• **TASK TO COMPLETE**:
Reproduce the records exactly through the line with "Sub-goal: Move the".

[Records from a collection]
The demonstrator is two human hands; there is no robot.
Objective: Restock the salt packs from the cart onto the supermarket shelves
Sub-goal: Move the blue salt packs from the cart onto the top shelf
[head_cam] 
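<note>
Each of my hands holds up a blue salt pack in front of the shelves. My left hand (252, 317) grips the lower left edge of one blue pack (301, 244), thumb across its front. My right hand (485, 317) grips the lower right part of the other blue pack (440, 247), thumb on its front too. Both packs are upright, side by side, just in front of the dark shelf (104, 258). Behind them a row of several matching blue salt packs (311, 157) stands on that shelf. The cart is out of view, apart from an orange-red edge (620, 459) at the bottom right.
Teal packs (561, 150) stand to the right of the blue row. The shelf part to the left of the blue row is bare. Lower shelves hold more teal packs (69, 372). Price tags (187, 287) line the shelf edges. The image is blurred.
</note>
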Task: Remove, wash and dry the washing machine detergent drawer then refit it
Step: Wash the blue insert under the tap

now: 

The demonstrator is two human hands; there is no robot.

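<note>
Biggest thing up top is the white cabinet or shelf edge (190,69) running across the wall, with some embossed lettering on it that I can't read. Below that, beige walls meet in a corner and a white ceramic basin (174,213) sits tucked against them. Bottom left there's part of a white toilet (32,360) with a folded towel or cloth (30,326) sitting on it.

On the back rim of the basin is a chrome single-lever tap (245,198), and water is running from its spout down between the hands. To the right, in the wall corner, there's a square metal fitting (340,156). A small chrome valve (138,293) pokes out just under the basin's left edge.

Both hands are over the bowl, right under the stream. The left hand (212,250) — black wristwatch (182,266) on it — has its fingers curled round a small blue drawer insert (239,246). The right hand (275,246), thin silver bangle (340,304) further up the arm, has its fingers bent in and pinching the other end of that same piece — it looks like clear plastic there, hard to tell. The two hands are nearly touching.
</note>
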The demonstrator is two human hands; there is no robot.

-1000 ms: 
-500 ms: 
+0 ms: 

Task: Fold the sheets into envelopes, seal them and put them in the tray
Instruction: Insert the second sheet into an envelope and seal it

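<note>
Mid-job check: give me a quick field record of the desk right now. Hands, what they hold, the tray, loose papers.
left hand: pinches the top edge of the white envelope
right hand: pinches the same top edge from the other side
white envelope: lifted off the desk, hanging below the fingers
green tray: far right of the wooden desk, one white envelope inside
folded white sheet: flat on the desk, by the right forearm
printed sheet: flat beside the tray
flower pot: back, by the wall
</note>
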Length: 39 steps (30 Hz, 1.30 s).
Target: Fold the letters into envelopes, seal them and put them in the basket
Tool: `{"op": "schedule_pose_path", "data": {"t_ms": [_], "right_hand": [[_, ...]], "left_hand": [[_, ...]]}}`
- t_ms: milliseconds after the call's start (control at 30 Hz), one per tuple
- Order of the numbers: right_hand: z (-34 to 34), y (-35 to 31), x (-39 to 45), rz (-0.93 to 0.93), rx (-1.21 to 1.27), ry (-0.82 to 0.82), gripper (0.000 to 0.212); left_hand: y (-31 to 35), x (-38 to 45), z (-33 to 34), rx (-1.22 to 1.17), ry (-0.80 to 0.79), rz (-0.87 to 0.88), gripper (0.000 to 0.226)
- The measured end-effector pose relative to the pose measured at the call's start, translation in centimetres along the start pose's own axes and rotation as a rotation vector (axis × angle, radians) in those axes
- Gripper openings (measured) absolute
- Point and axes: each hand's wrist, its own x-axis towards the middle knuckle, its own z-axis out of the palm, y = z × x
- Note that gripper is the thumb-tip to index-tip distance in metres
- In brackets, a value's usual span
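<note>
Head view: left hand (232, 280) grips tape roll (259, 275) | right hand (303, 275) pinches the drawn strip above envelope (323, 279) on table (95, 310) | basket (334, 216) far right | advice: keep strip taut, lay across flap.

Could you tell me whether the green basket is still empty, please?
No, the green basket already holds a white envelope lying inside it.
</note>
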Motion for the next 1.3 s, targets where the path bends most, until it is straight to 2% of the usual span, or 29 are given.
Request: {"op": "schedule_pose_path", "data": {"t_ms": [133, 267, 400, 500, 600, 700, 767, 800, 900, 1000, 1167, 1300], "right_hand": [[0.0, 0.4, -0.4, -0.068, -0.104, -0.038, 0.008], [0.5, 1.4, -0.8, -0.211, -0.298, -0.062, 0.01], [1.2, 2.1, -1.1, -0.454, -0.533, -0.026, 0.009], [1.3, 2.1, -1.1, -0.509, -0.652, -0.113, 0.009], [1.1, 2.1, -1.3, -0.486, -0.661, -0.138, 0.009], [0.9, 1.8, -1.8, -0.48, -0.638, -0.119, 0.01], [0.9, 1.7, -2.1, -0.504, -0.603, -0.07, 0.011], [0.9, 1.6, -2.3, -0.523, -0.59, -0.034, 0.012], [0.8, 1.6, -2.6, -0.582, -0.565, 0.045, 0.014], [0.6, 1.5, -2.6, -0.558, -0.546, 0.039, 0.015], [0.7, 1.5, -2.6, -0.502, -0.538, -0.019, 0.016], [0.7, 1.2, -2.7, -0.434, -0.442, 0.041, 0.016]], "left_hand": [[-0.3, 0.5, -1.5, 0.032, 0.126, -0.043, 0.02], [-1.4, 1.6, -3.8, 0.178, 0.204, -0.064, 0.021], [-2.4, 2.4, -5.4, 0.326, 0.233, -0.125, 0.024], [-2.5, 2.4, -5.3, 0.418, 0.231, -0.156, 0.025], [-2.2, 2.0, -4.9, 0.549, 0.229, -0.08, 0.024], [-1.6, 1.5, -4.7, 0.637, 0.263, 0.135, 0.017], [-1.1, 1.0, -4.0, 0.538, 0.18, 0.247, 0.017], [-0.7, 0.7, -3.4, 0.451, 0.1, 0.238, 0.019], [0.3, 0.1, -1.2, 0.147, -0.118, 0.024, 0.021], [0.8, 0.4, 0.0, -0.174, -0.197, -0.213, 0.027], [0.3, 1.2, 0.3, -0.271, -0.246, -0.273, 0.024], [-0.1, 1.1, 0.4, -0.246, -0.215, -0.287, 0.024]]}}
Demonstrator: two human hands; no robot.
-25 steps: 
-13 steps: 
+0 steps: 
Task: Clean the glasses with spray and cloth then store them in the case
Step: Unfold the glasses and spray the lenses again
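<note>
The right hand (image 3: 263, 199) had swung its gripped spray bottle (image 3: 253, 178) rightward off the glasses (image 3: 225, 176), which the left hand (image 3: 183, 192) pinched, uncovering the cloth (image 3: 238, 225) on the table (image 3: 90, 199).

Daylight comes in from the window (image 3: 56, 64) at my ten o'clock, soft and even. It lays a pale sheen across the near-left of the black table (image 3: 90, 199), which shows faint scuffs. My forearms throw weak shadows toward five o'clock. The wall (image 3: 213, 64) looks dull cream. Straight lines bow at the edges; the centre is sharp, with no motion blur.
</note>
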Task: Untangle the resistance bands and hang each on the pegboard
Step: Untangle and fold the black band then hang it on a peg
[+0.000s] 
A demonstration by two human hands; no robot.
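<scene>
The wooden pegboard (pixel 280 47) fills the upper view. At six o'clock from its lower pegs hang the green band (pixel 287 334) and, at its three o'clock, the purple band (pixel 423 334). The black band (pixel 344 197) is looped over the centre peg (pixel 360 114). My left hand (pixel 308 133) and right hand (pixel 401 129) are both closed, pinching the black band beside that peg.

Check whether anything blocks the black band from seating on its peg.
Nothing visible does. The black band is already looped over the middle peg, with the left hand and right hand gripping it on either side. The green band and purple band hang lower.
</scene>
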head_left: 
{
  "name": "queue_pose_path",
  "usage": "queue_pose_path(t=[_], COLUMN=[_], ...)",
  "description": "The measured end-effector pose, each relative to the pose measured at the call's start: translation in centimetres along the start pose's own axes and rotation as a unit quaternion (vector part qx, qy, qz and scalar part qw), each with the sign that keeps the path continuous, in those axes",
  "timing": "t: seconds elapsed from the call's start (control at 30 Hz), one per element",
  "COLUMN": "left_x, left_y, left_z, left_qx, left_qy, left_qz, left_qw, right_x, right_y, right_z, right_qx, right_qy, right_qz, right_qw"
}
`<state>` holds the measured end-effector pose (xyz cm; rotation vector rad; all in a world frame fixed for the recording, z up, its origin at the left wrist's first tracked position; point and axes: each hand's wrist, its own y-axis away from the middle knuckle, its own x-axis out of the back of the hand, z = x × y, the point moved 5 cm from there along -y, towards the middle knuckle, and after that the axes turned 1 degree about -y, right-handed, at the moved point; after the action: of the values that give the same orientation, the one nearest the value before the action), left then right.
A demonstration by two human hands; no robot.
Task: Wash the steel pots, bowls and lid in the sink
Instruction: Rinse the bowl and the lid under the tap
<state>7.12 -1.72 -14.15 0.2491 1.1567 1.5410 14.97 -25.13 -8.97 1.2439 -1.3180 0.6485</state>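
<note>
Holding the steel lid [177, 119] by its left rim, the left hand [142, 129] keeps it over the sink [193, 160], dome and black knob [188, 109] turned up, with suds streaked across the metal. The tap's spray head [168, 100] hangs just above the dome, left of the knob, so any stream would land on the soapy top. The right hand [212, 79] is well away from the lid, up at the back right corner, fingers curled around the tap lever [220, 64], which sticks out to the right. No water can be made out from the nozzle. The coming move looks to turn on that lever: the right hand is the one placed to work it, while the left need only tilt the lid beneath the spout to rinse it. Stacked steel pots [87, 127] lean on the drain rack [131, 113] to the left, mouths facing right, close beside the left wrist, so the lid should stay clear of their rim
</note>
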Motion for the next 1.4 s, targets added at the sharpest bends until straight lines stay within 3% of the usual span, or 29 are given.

• **EXERCISE ANSWER**:
The demonstrator is two human hands; there is no robot.
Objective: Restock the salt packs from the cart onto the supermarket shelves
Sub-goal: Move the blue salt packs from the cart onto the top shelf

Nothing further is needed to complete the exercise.